- **REQUIREMENT**
Leave the pictures aside and copy all the data exactly.

- **COLLECTED DATA**
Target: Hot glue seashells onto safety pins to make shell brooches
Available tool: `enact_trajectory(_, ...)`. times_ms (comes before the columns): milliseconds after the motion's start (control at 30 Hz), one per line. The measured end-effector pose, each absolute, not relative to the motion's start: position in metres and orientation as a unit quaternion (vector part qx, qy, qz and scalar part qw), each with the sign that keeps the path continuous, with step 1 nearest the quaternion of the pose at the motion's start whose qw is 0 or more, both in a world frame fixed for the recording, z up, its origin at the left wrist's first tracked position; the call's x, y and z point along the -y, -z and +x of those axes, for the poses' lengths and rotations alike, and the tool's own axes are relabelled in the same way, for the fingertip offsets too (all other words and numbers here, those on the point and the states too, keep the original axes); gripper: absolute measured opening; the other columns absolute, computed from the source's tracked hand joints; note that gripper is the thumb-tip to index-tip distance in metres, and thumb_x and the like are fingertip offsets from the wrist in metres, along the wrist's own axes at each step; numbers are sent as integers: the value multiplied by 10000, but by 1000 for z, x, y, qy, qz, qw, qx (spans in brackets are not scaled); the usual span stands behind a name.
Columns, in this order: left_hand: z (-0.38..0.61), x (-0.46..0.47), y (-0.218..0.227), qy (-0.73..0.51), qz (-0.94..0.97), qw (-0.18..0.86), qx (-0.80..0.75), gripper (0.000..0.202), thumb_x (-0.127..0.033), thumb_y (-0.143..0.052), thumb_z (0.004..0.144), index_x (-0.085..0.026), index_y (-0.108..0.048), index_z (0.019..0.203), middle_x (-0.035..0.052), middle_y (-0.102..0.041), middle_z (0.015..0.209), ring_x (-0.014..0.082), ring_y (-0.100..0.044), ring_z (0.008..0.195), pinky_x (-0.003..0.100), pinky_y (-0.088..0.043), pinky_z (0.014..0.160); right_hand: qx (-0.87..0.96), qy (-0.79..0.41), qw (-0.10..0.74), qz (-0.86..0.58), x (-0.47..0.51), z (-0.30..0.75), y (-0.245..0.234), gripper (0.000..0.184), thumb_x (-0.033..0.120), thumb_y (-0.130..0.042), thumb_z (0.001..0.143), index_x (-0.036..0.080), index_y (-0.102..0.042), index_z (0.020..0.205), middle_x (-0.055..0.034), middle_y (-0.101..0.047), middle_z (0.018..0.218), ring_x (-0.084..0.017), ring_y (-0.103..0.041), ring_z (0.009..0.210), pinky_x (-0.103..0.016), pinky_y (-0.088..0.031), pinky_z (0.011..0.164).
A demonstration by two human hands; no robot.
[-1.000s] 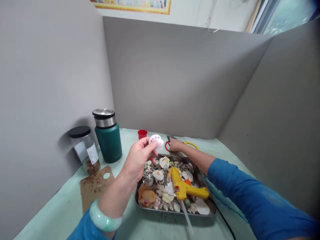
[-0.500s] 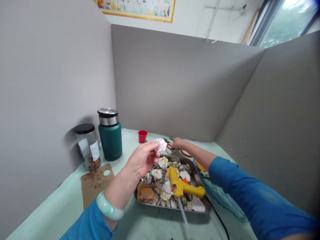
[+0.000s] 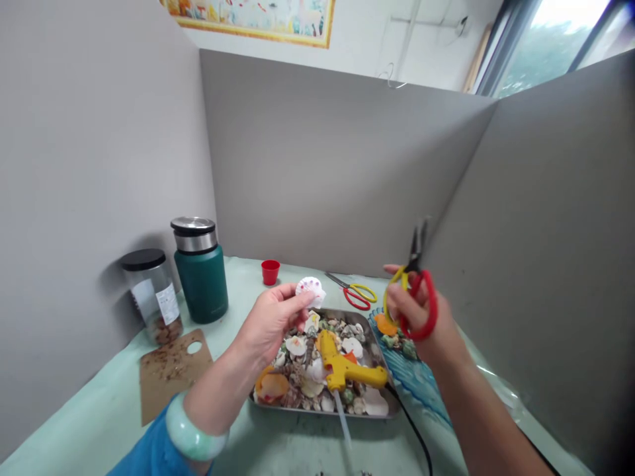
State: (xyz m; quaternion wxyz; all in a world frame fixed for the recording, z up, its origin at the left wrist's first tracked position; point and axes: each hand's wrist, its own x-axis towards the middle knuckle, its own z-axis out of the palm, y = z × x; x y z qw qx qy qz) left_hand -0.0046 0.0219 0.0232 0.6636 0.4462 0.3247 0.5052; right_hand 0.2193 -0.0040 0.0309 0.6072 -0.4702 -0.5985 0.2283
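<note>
My left hand (image 3: 270,320) pinches a small white shell with pink dots (image 3: 310,289) above the far left end of a metal tray (image 3: 391,411) heaped with shells. My right hand (image 3: 419,317) is raised over the tray's right side, fingers through the red and yellow handles of a pair of scissors (image 3: 414,281) whose dark blades point upward. A yellow glue gun (image 3: 344,367) lies on the shells, its glue stick pointing toward me.
A second pair of red and yellow scissors (image 3: 357,292) lies behind the tray. A red cup (image 3: 270,272), a green flask (image 3: 200,270), a black-lidded jar (image 3: 151,294) and a brown board (image 3: 169,370) stand at left. A blue glass dish (image 3: 414,380) sits right of the tray. Grey partitions enclose the table.
My right hand reached to the scissors behind the tray, took one pair and lifted it up to the right. My left hand kept holding the shell almost still.
</note>
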Motion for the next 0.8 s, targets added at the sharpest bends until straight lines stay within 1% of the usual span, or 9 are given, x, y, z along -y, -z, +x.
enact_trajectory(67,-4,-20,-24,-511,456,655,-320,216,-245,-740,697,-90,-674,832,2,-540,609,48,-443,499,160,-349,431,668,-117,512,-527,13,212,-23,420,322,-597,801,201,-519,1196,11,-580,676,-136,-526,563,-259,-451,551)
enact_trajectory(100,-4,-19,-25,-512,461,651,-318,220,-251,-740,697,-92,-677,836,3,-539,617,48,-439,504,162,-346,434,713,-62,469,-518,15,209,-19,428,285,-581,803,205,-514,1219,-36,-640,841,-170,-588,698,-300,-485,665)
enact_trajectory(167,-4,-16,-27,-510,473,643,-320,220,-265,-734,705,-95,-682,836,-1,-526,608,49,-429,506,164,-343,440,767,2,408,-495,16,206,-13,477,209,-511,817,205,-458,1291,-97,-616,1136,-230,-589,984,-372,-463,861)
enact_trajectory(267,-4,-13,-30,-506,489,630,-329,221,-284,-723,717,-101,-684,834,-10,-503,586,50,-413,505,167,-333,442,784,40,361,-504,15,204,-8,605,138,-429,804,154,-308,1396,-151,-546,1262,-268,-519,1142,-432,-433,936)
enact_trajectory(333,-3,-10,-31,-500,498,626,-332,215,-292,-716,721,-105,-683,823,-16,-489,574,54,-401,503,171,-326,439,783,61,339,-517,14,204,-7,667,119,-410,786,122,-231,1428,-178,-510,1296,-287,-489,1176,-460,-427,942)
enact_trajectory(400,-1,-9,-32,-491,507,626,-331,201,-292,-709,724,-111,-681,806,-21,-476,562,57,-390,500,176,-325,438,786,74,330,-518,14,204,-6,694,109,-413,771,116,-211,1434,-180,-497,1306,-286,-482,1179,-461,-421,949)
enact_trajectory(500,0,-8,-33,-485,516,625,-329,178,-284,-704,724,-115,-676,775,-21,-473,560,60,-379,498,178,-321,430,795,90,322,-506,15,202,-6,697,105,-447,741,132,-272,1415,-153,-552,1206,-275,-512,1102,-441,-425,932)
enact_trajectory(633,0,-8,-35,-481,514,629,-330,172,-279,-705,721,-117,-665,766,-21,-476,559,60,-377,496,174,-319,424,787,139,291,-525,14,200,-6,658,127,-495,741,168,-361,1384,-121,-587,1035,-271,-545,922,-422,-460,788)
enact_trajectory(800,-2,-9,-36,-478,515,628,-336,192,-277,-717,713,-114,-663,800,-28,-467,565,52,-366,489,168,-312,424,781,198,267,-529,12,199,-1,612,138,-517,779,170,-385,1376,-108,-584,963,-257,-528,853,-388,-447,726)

- **TASK SOLUTION**
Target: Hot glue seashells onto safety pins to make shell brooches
Available tool: `enact_trajectory(_, ...)`. times_ms (comes before the columns): milliseconds after the motion's start (control at 30 Hz), one per line. The measured end-effector pose, each absolute, not relative to the motion's start: position in metres and orientation as a unit quaternion (vector part qx, qy, qz and scalar part qw), each with the sign that keeps the path continuous, with step 1 nearest the quaternion of the pose at the motion's start whose qw is 0 or more, both in a world frame fixed for the recording, z up, its origin at the left wrist's first tracked position; the call's x, y and z point along the -y, -z and +x of those axes, for the poses' lengths and rotations alike, and the tool's own axes are relabelled in the same way, for the fingertip offsets too (all other words and numbers here, those on the point and the states too, keep the original axes); gripper: absolute measured opening; the other columns absolute, computed from the source's tracked hand joints; note that gripper is the thumb-tip to index-tip distance in metres, and thumb_x and the like are fingertip offsets from the wrist in metres, along the wrist's own axes at each step; numbers are sent as integers: the value multiplied by 10000, but by 1000 for z, x, y, qy, qz, qw, qx (spans in brackets are not scaled); the usual span stands behind a name.
Columns, in this order: left_hand: z (-0.38..0.61), x (-0.46..0.47), y (-0.218..0.227), qy (-0.73..0.51), qz (-0.94..0.97), qw (-0.18..0.86), qx (-0.80..0.75), gripper (0.000..0.202), thumb_x (-0.127..0.033), thumb_y (-0.143..0.052), thumb_z (0.004..0.144), index_x (-0.085..0.026), index_y (-0.108..0.048), index_z (0.019..0.203), middle_x (-0.035..0.052), middle_y (-0.102..0.041), middle_z (0.015..0.209), ring_x (-0.014..0.082), ring_y (-0.100..0.044), ring_z (0.008..0.195), pinky_x (-0.003..0.100), pinky_y (-0.088..0.043), pinky_z (0.014..0.160); right_hand: qx (-0.87..0.96), qy (-0.79..0.41), qw (-0.10..0.74), qz (-0.86..0.58), x (-0.47..0.51), z (-0.30..0.75), y (-0.245..0.234), gripper (0.000..0.184), thumb_x (-0.033..0.120), thumb_y (-0.130..0.042), thumb_z (0.001..0.143), index_x (-0.036..0.080), index_y (-0.102..0.042), index_z (0.020..0.205), middle_x (-0.055..0.034), middle_y (-0.101..0.047), middle_z (0.018..0.218), ring_x (-0.084..0.017), ring_y (-0.103..0.041), ring_z (0.009..0.210), pinky_x (-0.103..0.016), pinky_y (-0.088..0.031), pinky_z (0.011..0.164).
A demonstration by two human hands; no robot.
[-1.000s] 
[-0.500s] 
[+0.000s] 
State: (xyz m; quaternion wxyz; all in a world frame fixed for the recording, z up, its origin at the left wrist's first tracked position; point and axes: each hand's wrist, its own x-axis towards the middle knuckle, its own z-axis out of the palm, y = z × x; x y z qw qx qy qz) left_hand -0.0046 0.0219 0.0232 0.6636 0.4462 0.3247 0.5052; right_hand 0.2193 -0.0040 0.0309 0.6072 -0.4702 -0.5985 0.2283
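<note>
My left hand (image 3: 270,320) pinches a small white shell with pink dots (image 3: 310,289) above the far left end of a metal tray (image 3: 391,411) heaped with shells. My right hand (image 3: 419,317) is raised over the tray's right side, fingers through the red and yellow handles of a pair of scissors (image 3: 414,281) whose dark blades point upward. A yellow glue gun (image 3: 344,367) lies on the shells, its glue stick pointing toward me.
A second pair of red and yellow scissors (image 3: 357,292) lies behind the tray. A red cup (image 3: 270,272), a green flask (image 3: 200,270), a black-lidded jar (image 3: 151,294) and a brown board (image 3: 169,370) stand at left. A blue glass dish (image 3: 414,380) sits right of the tray. Grey partitions enclose the table.
My right hand reached to the scissors behind the tray, took one pair and lifted it up to the right. My left hand kept holding the shell almost still.
</note>
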Motion for the next 0.8 s, targets added at the sharpest bends until straight lines stay within 1% of the usual span, or 9 are given, x, y, z along -y, -z, +x.
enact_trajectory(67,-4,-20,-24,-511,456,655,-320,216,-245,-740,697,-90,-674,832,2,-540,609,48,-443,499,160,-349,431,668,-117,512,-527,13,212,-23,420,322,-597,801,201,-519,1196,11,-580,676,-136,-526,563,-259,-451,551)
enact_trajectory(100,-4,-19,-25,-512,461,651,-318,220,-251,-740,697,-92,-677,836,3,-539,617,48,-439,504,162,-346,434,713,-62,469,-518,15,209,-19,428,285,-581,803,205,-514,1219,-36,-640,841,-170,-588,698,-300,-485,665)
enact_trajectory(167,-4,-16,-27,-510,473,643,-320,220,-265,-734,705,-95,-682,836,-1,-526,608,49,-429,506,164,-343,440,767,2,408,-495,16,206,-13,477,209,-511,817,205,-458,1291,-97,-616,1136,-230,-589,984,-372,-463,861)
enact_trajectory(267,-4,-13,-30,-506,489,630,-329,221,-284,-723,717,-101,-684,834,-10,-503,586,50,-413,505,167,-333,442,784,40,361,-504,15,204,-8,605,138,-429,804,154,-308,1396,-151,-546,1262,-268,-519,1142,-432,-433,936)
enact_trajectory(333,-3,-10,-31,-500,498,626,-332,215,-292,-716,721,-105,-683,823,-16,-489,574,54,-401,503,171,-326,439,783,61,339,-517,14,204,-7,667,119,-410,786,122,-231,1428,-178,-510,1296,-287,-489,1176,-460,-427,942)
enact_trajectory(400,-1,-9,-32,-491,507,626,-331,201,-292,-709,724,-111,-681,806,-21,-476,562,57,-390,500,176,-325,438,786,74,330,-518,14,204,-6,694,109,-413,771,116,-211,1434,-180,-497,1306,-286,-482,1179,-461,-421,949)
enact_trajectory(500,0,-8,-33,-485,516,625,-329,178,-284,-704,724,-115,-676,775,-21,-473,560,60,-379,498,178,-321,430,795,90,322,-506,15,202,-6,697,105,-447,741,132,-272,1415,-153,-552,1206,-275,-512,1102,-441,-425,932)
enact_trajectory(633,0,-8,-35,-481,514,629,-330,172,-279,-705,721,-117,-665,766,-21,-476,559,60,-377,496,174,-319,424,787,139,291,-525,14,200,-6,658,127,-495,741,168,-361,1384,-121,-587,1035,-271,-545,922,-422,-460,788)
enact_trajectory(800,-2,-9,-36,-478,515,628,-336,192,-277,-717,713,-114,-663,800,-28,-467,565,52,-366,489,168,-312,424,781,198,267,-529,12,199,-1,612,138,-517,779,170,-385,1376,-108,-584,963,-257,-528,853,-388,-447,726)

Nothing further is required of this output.